As proposed by the Clark County Commission on April 20, capacity restrictions for public gatherings will be increased to 80 percent effective May 1, distance requirements will be reduced from six to three feet, and nightclubs may reopen.

Restaurants

Restaurants are now allowed to extend their capacity limits to 80 percent, still urging the public to follow proper CDC guidelines.

Grocery stores

If self-service salad bars, salsa bars, olive bars, condiment stations, and bulk food bins are supervised by an employee, hand sanitizer is provided, service utensils are changed out every hour, and patrons and employees have separated appropriately, they could return. If samples are consumed, face covers must be replaced right away.

Casinos

As long as licensed gaming establishments in Nevada are licensed, the Nevada Gaming Control Board will have jurisdiction over their gaming areas, including gaming floors.

Buffets

Self-serve buffets can reopen if they are supervised by an employee, if hand sanitizer is available to patrons, and if service utensils are changed every hour.

Adult entertainment

All employers must provide face coverings to employees, and employees must wear them, and all patrons must wear them when not actively eating, drinking, or smoking, a policy no different from the current requirements at restaurants and bars.
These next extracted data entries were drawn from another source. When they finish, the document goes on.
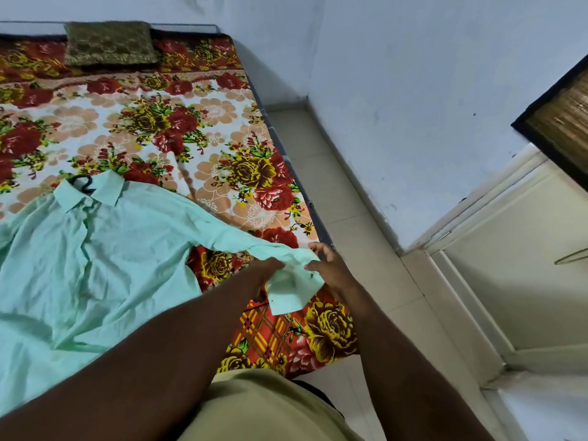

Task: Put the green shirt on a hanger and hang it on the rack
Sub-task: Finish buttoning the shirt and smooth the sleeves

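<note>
Bedroom corner, pale blue wall [413, 90] and tiled floor [343, 218] running along the right of a bed [273, 128]. Floral bedsheet [206, 122] is covering the bed, and a dark patterned cushion [109, 43] is sitting at the far end.

Green shirt [105, 265] is lying flat on the sheet, front up, collar pointing to the far end and body spreading off the left edge of view. Black hanger [83, 184] is showing only as a hook poking out at the collar; the rest is hidden inside the shirt.

One sleeve [229, 237] is stretching out to the right toward the near bed edge, and both hands are working at its end. Left hand [265, 270] is reaching in from the lower left and touching the sleeve, its fingers tucked behind the cloth, so I cannot tell whether it is gripping. Right hand [332, 267] is pinching the edge of the cuff [289, 294] with thumb and a finger, the other fingers spreading loosely above. Cuff end is hanging down between the two hands, lifted off the sheet.

White panelled door [509, 265] is standing at the right. Person's beige clothing [264, 409] is filling the bottom centre.
</note>
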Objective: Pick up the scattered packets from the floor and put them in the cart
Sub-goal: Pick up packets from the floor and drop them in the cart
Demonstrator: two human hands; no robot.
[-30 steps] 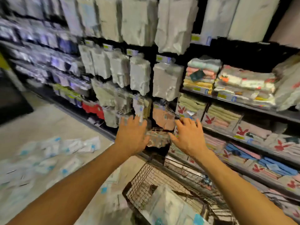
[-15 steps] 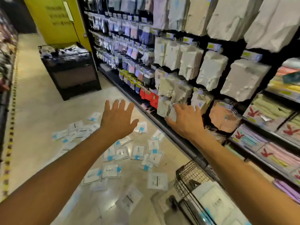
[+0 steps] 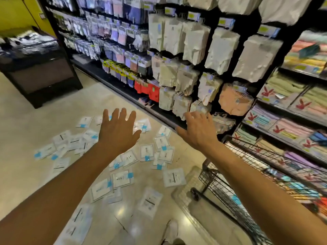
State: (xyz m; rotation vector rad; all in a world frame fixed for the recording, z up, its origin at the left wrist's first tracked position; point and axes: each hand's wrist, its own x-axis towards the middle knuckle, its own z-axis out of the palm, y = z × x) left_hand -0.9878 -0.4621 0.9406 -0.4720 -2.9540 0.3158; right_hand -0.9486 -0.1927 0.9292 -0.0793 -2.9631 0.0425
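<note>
Several flat white packets with blue labels lie scattered over the cream floor in front of me. My left hand hovers above them, fingers spread and straight, holding nothing. My right hand is stretched out to the right of it, near the bottom of the shelf, fingers relaxed and empty. The black wire cart stands at the lower right, under my right forearm; its inside is mostly hidden.
A tall black shelf unit with hanging bagged goods and folded towels runs along the right. A dark display bin stands at the back left beside a yellow wall. My shoe shows at the bottom.
My view has swung left from the shelf and cart down to the floor packets. Both hands moved away from the shelf items and now hang empty over the floor.
</note>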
At 50 percent capacity, the business must provide workers, customers, and visitors with places to wash their hands, including frequent and thorough hand washing. The gentlemen’s club must provide routine cleaning and disinfection of surfaces and equipment and conduct daily surveys of staff health conditions.

Nightclubs

Maximum occupancy for a nightclub is 50 percent. All employers and employees must wear face coverings when not eating, drinking, or smoking, and every patron must wear a face covering when not actively eating, drinking, or smoking. A business must encourage frequent and thorough hand washing, as well as providing workers, customers, and worksite visitors with a place to wash their hands. Nightclubs are required to offer routine cleaning and disinfecting of surfaces and equipment with EPA-approved cleaning chemicals and conduct daily surveys of staff health conditions. Dance floors are prohibited if social distancing requirements are applicable.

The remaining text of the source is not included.